If the service scheduled in the back of the owners manual does not state to changing the timing chain then you do not have to change it until it begins to fail. The timing chain set on that should last around 150k miles if you have kept up on oil changes. Around 150k miles the guides and tensioner will probably be worn to the point that replacement would be good preventative maintenance.


----------



## dhartsock (Jul 16, 2015)

BDCCruze said:


> GM factory filled ATF should be changed in my opinion at 40-50k miles. It turns black and burns badly.
> 
> I recommend doing a drain and refill (do not power flush or use additives) with a high grade synthetic ATF that meets the spec which should be DEXRON VI. It may take up to 3 drain and refills to get most of the old fluid out.
> 
> ...


Very much appreciate the information you provided.


----------



## Johnny B (Jun 4, 2019)

Yup, what BDC said.
Priority one, get the transmission fluid changed.
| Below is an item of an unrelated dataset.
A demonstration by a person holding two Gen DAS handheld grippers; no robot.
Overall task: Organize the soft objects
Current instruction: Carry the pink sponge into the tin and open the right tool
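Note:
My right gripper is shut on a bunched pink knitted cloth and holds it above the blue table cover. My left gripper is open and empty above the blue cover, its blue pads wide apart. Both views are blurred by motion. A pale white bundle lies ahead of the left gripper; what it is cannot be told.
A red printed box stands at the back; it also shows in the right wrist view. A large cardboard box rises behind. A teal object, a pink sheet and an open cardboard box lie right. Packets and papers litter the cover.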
Also, the brakes. I would just get it over with and replace the fronts with a nice ceramic pad, and the bleed them after ward. And sure do a full fluid change out if you want, that is what I did.

And the coolant, you are going to want the coolant changed out too. You're about a year over due. Kind a like the tranny, no flushing needed. Just change the coolant out with new Dexcool.


----------



## jblackburn (Apr 14, 2012)

Timing chain, not belt. Serpentine is probably due, though.

As said above, change all fluids, especially ATF. Brake and coolant too. 

Unless you do near 100% highway driving, follow the severe service schedule in the manual in the future which calls for ATF changes every ~45k.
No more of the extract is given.